Later I would recollect these endearments and sweet appraisals with doubt and uncertainty, unable to believe that a person such as I could be all those things, but in the moment Aramis spoke them, I allowed myself to believe that I truly was a radiant being. A soft kiss was pressed to my cheek, lingering long enough for his facial hairs to begin tickling my skin. When Aramis drew away, his beard was dusted with flour. I burst with a laugh.
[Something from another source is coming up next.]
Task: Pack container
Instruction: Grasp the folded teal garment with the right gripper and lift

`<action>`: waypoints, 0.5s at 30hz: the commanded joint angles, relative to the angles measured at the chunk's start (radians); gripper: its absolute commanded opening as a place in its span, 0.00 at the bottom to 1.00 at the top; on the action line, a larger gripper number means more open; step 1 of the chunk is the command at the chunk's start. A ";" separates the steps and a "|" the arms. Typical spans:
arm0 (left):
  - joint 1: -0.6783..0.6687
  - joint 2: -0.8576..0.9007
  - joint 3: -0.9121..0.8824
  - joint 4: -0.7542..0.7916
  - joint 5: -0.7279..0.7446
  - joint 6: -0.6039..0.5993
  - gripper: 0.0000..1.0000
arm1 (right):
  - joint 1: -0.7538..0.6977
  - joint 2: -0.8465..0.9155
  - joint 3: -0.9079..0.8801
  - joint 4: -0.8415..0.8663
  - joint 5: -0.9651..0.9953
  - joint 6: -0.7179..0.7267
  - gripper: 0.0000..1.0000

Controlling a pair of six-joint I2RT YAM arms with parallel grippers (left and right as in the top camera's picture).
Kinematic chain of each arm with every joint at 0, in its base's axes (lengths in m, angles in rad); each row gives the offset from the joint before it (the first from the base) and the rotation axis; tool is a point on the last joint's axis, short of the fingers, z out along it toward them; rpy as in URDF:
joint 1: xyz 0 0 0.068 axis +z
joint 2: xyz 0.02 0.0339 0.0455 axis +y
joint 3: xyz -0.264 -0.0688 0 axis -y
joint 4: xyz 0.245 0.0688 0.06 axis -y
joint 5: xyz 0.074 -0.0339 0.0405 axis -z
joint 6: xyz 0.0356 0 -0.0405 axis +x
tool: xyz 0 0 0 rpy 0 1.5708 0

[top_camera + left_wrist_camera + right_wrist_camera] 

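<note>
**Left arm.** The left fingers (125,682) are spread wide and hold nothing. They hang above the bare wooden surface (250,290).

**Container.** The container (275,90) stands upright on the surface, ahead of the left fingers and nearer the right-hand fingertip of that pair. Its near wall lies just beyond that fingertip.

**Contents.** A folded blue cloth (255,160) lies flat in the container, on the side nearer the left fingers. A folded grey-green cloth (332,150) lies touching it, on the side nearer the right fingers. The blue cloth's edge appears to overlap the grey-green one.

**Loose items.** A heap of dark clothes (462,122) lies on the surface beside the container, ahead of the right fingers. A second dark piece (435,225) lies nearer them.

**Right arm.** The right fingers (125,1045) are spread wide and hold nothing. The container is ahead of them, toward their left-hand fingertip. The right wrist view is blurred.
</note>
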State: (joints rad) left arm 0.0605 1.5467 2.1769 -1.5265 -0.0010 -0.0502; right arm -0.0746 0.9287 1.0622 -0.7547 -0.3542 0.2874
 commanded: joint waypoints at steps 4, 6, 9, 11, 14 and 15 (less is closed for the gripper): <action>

I felt liberated and alive, overcome with such joy as I had not felt since that night in the tavern when my esteem had been so utterly obliterated.
I brushed at Aramis's beard to remove the flour as he too chuckled. It was a perfect reconciliation, and thereafter Aramis and I were closer for it. My admiration of him remained, but I was no longer ashamed by it. What harm was there in admiring a man who should be admired? Aramis was a brave, selfless and tender individual once he allowed you to see such things within him. He acted with honour and dignity, and I saw no reason why I should not let myself blush a little should he pay me a simple compliment or kiss my cheek. All felt right within the world, and I treasured the peacefulness it brought.